Escuché algunos pájaros cantar su bella melodía; abrí mis ojos y conseguí observar el techo: tenía un tono marrón. Me levanté y vi que ya no me encontraba en la lujosa casa. El cuarto en donde me hallaba era más humilde y agradable; enfrente de mí había una cama cucheta. Pronto, oí a una señora decir: "Bruno, ven a comer". Y de la misma, de la parte de abajo distinguí a un niño. Estaba acostado, no hacía más que mirar; parecía algo cansado. Creía que me veía, ya que observaba la cama en donde me había despertado. Yo solo sonreía. Supuse que él no tenía más de ocho años. Se levantó, trotó hasta la puerta, la abrió y se marchó.

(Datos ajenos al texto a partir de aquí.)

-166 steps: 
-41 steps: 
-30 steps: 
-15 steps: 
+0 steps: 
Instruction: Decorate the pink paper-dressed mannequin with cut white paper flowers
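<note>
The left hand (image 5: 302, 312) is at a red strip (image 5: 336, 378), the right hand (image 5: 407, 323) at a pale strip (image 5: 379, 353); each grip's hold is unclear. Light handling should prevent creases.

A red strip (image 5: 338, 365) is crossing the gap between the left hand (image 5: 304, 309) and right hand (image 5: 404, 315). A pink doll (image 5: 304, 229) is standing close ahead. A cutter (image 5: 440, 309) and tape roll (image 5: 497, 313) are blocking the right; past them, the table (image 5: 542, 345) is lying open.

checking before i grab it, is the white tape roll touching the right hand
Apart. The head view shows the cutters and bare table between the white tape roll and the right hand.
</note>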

En ese entonces supe que no me vio. Luego de unos segundos, salí de la habitación. Distinguí un pasillo. El color de la pared era beige. También, estaban colgados cuatro cuadros familiares, completamente opuestos a los de la lujosa casa. Seguí explorando hasta hallar el comedor. Allí, estaba sentado aquel niño, acompañado de otros dos más, mayores a él. Me aproximé hacia el lado izquierdo y en un rincón, junto a una heladera, pude distinguir a una señora con una taza de cocido sobre su mano. Sonreía al ver a los chicos.

_ Bruno, debes portarte bien –dijo la señora.

_ Pero... ma, Matías empezó –dijo con una cara mal humorada.

_ No mientas, vos fuiste el que arrojó el muñeco por la alcantarilla –mencionó el chiquillo que se encontraba a su lado.

_ Pero vos fuiste el que me vino a molestar cuando armaba mi castillo de ladrillos.

_ No, vos lo tiraste –dijo el joven, el hermano del medio.

_ ¡No mientas! –Gritó el chiquillo, sin cambiar la expresión de su rostro.

_ ¡Basta! –Vociferó la señora –. Ustedes tres son hermanos, no deben pelearse.

_ ¿Qué hice yo ahora? –Preguntó el hermano mayor, quien se encontraba al lado del de medio.